= Cheng Changwen =

Chinese poet (Tang dynasty)

Cheng Changwen (程長文 (Chéng zhǎngwén)) was a Tang dynasty poet born in Boyang (now part of modern-day Jiangxi). Cheng was both an accomplished poet and calligrapher in the cursive (caoshu) and clerical style (lishu).

Her three surviving compositions include Writing to the Regional Inspector of My Feelings While in Prison, Sorrow of the Bronze Bird Terrace and Sorrow in the Spring Chamber. All three are included in the Complete Collection of Tang Poetry, which is the largest collection of Tang poetry, containing some 49,000 lyric poems by more than twenty-two hundred poets.

Cheng was imprisoned without trial at the age of sixteen for reasons not completely clear. Her long narrative poem, Writing to the Regional Inspector of My Feelings While in Prison alludes to her defending herself against a knife-wielding intruder. The poem was given to the prefect with the hope of clearing her name of false charges, but her fate is unknown.

==Quotations==

Writing to the Regional Inspector of My Feelings While in Prison

I was raised in a secluded place in Boyang,

With chaste heart, as pure as solitary bamboo.

That year I was sixteen and full of youthful grace.

On ruled paper calligraphy emerged from my flying brush.

All day I would sit at ease, embroidering by the window,

Occasionally by the water I would pluck lotus and return.

Who was this person living humbly in her hometown,

Alone in her hidden chamber, unknown to others?

Sea swallows returned each morning, chilling coverlet and pillow;

Mountain blossoms fell at night, dampening the outside stairs.

That evil man, what were his intentions?

Knife shining in hand, he moved towards the curtain.

This single life would yield to the steel blade,

But could the value of my honor be darkly compromised?

My resolve was rock-firm, my feelings unwavering,

My will like autumn frost, my mind unshakable.

Blood splattered my silk garment, but to the end no regrets,

Stained my embroidered sleeves, but how could I turn back?

The district official had not learned of the details of what passed
When he ordered me locked in the prison.

My red lips now taste falling tears, alone I bear this wrong,

My jade tears flowing criss-cross, I sigh over this injustice.

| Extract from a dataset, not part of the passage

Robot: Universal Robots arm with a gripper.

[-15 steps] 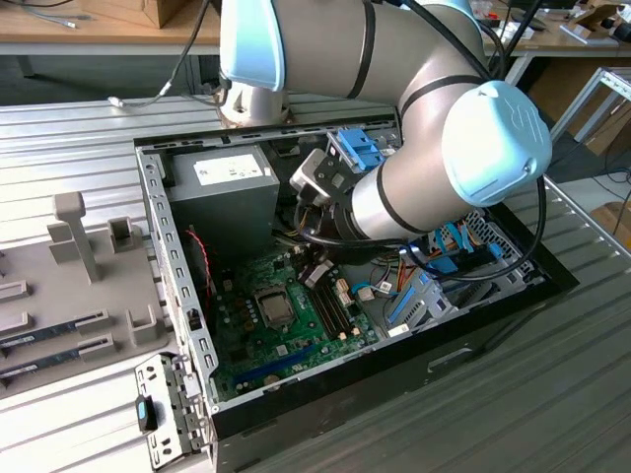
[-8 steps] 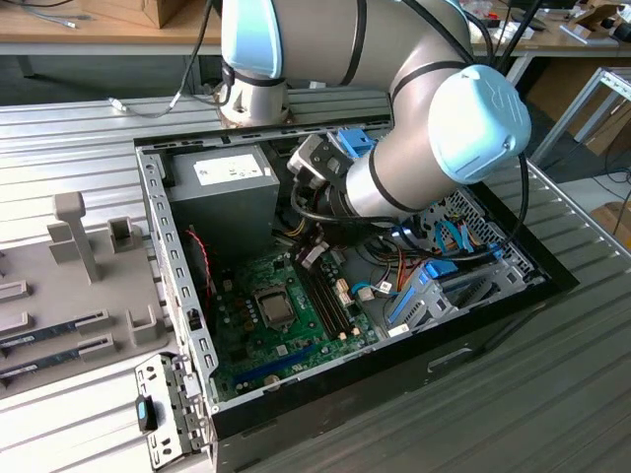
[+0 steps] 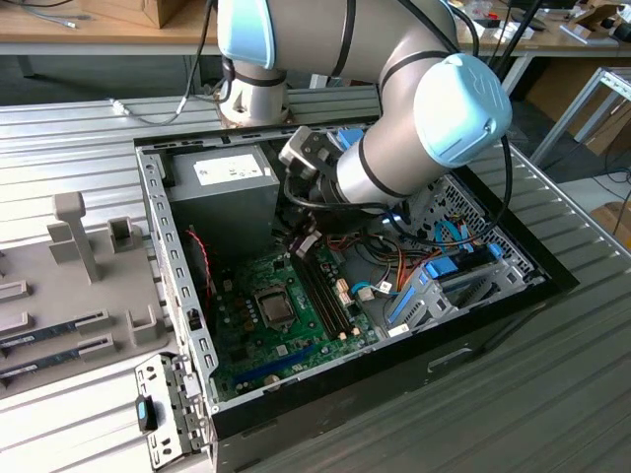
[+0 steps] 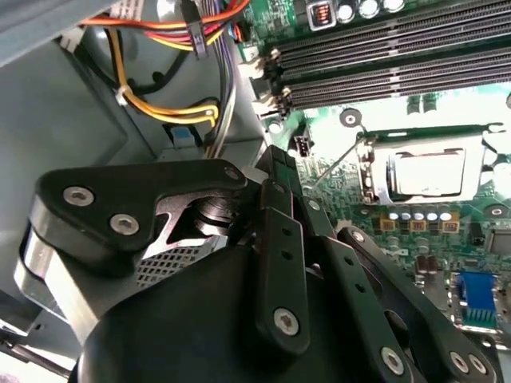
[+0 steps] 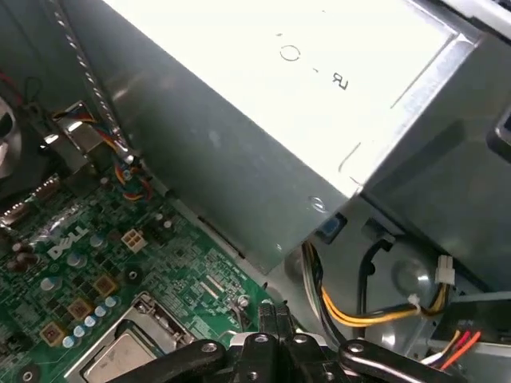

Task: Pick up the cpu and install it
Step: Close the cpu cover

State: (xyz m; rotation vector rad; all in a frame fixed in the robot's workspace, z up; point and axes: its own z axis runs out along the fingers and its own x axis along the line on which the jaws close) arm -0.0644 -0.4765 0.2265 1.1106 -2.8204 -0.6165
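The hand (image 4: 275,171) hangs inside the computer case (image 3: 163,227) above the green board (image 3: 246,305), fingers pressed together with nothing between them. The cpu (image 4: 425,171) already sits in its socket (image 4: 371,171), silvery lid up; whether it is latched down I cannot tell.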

The cold watches of the tenth month make one long for a friend;

Each beat of the night watchman's clapper renews my grief.

My hair, uncombed, now falls like scattering clouds,

Moth-eyebrows, unswept, are still like the new moon.

The severe sentence I have been dealt is hard to escape,

This eternal matter of my heart, to whom can I express it?

I only hope to be cleared and released from this jail,

So others will trust this white jade is without flaw.